The above-mentioned technique of making the driving excitation source orthogonal to the adaptive excitation source causes an increase in the amount of searching operations. Therefore, an increase in the number of combinations of algebraic excitation sources puts an enormous load on the coding or decoding process. Especially, when using the technique of making the driving excitation source orthogonal to the adaptive excitation source in a prior art configuration that generates a driving excitation source by placing a plurality of fixed waveforms or performs a pitch-filtering process to generate a pitch-filtered driving excitation source, the amount of arithmetic operations increase greatly.

SUMMARY OF THE INVENTION

The present invention is proposed to solve the above problems.
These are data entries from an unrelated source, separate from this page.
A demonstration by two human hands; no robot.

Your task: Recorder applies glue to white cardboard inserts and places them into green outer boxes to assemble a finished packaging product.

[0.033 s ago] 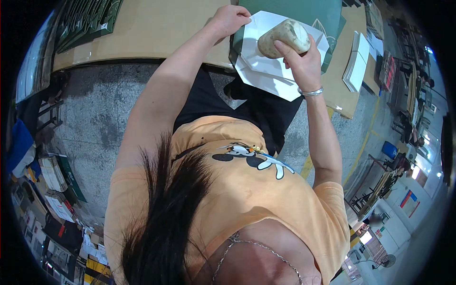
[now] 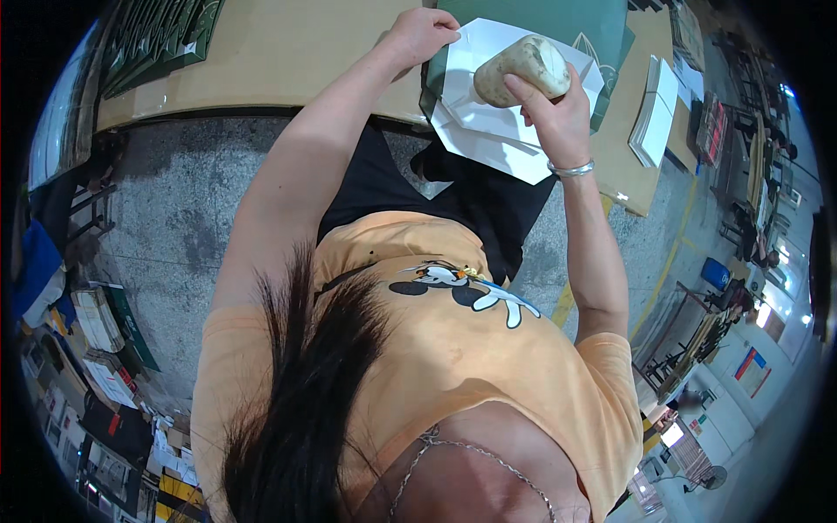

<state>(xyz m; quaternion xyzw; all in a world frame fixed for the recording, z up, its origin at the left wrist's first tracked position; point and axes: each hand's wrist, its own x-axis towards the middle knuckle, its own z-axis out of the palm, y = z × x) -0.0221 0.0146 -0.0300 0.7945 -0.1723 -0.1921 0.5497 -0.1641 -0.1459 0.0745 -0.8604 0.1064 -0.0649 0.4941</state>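
Observation:
In my right hand [image 2: 558,109] is a pale, brown-stained cylinder [image 2: 514,74], tilted, with my thumb along its side and my fingers wrapped round it. It is held over the unfolded white flaps [image 2: 506,152] of a green paper bag [image 2: 540,13], whose pale cord handle [image 2: 582,44] shows at the right. My left hand [image 2: 425,37] is at the upper left corner of the white flaps. Its fingers are curled, with the thumb and fingertip closed at that corner. Whether the cylinder touches the paper cannot be told.
The bag lies on a brown cardboard-covered table [image 2: 288,52]. Several folded green bags [image 2: 161,39] are stacked at its far left. A stack of white card pieces [image 2: 654,113] lies at the right. Grey floor [image 2: 200,192] shows between my body and the table.

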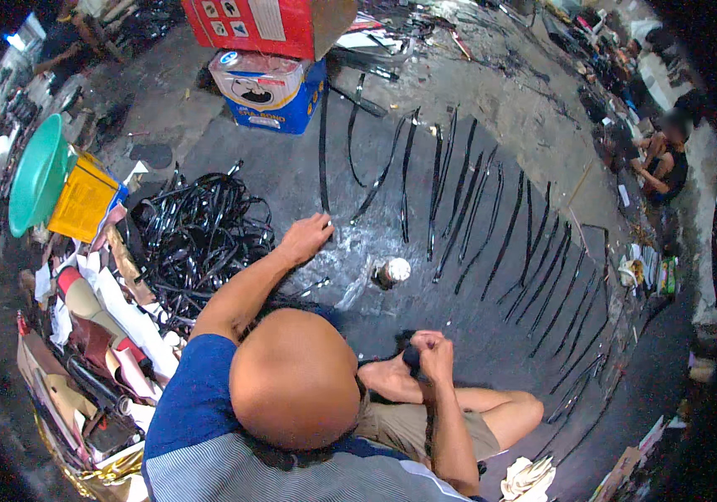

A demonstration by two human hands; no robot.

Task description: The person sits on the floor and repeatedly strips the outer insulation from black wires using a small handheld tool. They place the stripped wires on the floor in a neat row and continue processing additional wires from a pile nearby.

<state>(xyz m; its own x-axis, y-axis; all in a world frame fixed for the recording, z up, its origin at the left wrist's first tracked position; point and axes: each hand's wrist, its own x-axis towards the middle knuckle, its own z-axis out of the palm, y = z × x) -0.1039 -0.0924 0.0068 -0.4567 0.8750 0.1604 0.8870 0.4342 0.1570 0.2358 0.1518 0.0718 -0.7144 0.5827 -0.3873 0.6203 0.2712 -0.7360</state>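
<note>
My left grip (pixel 306 237) pinches the end of a black strip (pixel 323 151) on the floor (pixel 492 109), strip running straight away from it. Right grip (pixel 431 345) fisted round a dark rag (pixel 412 358), near my knee.

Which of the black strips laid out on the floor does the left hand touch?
The leftmost strip, a straight one ending under the left hand; the other strips lie farther right, untouched.

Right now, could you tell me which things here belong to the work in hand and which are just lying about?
In use: left hand on a black strip; right hand; laid-out strips; tangled strip pile; small tin.
Lying about: green basin; yellow container; red box; paper scraps.
</note>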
It is therefore an object of the present invention to provide a speech coding apparatus capable of generating high-quality speech code and a speech decoding apparatus capable of reconstructing a high-quality speech.
It is another object of the present invention to provide a speech coding apparatus capable of generating high-quality speech code while keeping an increase in the amount of arithmetic operations to a minimum and a speech decoding apparatus capable of reconstructing a high-quality speech while keeping an increase in the amount of arithmetic operations to a minimum.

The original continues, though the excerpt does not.